» **What you have to do**
Retype every line of the data, keeping each word exactly.
Data section section start
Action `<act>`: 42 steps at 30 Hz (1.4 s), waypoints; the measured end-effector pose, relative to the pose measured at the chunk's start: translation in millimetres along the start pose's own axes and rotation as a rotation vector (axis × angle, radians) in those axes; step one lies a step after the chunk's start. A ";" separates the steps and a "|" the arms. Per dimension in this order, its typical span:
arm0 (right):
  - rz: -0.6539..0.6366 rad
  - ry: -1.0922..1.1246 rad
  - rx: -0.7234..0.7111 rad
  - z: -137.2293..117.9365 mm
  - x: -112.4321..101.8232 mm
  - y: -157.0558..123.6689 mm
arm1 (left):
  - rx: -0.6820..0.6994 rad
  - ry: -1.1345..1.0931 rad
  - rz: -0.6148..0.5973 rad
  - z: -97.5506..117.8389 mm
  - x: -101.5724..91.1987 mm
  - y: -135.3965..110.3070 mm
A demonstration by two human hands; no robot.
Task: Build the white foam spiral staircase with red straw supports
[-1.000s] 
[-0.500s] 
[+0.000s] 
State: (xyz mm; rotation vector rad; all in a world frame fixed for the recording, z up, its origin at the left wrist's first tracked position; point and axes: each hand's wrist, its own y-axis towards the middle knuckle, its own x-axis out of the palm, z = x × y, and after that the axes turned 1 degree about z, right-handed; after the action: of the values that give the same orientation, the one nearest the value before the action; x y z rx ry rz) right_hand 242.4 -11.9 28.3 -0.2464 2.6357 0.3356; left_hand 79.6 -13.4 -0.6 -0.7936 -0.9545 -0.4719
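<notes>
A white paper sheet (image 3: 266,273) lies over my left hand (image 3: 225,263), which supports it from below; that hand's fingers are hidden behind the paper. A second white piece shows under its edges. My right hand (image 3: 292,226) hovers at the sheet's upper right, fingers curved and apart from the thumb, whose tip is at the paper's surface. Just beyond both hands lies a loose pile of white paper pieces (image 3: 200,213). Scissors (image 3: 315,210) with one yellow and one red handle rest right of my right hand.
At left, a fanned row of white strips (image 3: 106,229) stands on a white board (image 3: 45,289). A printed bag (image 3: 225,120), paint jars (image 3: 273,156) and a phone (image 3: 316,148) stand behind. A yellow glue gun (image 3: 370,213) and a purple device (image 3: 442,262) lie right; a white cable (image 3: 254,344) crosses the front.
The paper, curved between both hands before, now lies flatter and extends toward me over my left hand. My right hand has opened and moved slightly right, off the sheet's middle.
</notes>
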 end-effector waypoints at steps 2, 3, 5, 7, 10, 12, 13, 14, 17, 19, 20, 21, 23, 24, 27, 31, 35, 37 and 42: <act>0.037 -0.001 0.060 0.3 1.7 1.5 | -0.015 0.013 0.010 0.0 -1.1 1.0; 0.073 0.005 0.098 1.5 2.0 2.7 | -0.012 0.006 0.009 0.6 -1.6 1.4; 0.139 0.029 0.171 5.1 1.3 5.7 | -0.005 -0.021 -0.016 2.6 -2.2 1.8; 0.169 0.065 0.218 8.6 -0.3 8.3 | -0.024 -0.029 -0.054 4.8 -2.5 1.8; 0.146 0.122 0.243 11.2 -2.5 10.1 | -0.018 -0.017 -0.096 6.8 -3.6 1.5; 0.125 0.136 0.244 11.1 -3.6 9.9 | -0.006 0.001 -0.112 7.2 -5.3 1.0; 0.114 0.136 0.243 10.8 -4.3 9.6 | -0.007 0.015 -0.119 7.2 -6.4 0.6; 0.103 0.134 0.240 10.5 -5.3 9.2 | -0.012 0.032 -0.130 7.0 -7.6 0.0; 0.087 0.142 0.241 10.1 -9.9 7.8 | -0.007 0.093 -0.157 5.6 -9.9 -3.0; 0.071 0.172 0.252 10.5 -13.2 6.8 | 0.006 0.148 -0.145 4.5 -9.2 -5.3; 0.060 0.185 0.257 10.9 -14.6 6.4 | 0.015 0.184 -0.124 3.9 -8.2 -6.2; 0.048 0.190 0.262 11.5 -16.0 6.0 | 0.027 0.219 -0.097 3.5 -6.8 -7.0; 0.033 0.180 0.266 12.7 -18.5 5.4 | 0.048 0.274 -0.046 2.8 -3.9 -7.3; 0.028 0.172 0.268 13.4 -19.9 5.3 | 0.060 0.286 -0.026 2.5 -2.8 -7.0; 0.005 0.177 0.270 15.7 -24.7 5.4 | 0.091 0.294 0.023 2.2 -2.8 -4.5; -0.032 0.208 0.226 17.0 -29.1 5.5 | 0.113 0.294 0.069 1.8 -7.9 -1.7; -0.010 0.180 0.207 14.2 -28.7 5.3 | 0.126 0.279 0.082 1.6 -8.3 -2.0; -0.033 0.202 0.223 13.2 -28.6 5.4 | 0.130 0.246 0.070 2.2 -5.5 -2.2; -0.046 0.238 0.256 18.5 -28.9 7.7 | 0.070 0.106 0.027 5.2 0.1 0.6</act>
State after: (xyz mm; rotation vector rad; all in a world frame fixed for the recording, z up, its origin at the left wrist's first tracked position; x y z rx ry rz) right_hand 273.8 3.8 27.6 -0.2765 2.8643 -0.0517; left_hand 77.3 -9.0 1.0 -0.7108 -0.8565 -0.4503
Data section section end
» **Task answer**
Action `<act>`: 42 steps at 30 Hz (1.4 s), waypoints; the measured end-effector pose, relative to the pose measured at the chunk's start: translation in millimetres along the start pose's own axes and rotation as a rotation vector (axis × angle, radians) in those axes; step one lies a step after the chunk's start. A ";" separates the steps and a "|" the arms. Per dimension in this order, its typical span:
arm0 (right):
  - rz: -0.6539..0.6366 rad
  - ry: -1.0922..1.1246 rad
  - rx: -0.7234..0.7111 rad
  - z: -137.2293..117.9365 mm
  - x: -112.4321..101.8232 mm
  - y: -157.0558..123.6689 mm
arm1 (left):
  - rx: -0.6820..0.6994 rad
  - ry: -1.1345..1.0931 rad
  - rz: -0.6148..0.5973 rad
  - z: -97.5506..117.8389 mm
  - x: -101.5724..91.1987 mm
  - y: -135.3965..110.3070 mm
A demonstration by two human hands; no robot.
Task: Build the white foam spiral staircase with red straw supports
[-1.000s] 
[-0.500s] 
[+0.000s] 
State: (xyz mm; rotation vector rad; all in a world frame fixed for the recording, z up, its origin at the left wrist's first tracked position; point and axes: each hand's wrist, its own y-axis towards the middle knuckle, its own x-axis out of the palm, z = x × y, and after that the axes turned 1 degree about z, right-handed; after the action: of the values that give the same orientation, the one nearest the value before the action; x y z rx ry rz) right_hand 242.4 -11.9 28.3 -0.2464 2.6357 0.3356; left_hand 79.6 -13.4 -0.6 -0.7936 -0.9545 -0.4719
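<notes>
A white paper sheet (image 3: 266,273) lies over my left hand (image 3: 225,263), which supports it from below; that hand's fingers are hidden behind the paper. A second white piece shows under its edges. My right hand (image 3: 292,226) hovers at the sheet's upper right, fingers curved and apart from the thumb, whose tip is at the paper's surface. Just beyond both hands lies a loose pile of white paper pieces (image 3: 200,213). Scissors (image 3: 315,210) with one yellow and one red handle rest right of my right hand.
At left, a fanned row of white strips (image 3: 106,229) stands on a white board (image 3: 45,289). A printed bag (image 3: 225,120), paint jars (image 3: 273,156) and a phone (image 3: 316,148) stand behind. A yellow glue gun (image 3: 370,213) and a purple device (image 3: 442,262) lie right; a white cable (image 3: 254,344) crosses the front.
The paper, curved between both hands before, now lies flatter and extends toward me over my left hand. My right hand has opened and moved slightly right, off the sheet's middle.
</notes>
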 end-effector waypoints at steps 2, 3, 5, 7, 10, 12, 13, 14, 17, 19, 20, 21, 23, 24, 27, 31, 35, 37 and 42: <act>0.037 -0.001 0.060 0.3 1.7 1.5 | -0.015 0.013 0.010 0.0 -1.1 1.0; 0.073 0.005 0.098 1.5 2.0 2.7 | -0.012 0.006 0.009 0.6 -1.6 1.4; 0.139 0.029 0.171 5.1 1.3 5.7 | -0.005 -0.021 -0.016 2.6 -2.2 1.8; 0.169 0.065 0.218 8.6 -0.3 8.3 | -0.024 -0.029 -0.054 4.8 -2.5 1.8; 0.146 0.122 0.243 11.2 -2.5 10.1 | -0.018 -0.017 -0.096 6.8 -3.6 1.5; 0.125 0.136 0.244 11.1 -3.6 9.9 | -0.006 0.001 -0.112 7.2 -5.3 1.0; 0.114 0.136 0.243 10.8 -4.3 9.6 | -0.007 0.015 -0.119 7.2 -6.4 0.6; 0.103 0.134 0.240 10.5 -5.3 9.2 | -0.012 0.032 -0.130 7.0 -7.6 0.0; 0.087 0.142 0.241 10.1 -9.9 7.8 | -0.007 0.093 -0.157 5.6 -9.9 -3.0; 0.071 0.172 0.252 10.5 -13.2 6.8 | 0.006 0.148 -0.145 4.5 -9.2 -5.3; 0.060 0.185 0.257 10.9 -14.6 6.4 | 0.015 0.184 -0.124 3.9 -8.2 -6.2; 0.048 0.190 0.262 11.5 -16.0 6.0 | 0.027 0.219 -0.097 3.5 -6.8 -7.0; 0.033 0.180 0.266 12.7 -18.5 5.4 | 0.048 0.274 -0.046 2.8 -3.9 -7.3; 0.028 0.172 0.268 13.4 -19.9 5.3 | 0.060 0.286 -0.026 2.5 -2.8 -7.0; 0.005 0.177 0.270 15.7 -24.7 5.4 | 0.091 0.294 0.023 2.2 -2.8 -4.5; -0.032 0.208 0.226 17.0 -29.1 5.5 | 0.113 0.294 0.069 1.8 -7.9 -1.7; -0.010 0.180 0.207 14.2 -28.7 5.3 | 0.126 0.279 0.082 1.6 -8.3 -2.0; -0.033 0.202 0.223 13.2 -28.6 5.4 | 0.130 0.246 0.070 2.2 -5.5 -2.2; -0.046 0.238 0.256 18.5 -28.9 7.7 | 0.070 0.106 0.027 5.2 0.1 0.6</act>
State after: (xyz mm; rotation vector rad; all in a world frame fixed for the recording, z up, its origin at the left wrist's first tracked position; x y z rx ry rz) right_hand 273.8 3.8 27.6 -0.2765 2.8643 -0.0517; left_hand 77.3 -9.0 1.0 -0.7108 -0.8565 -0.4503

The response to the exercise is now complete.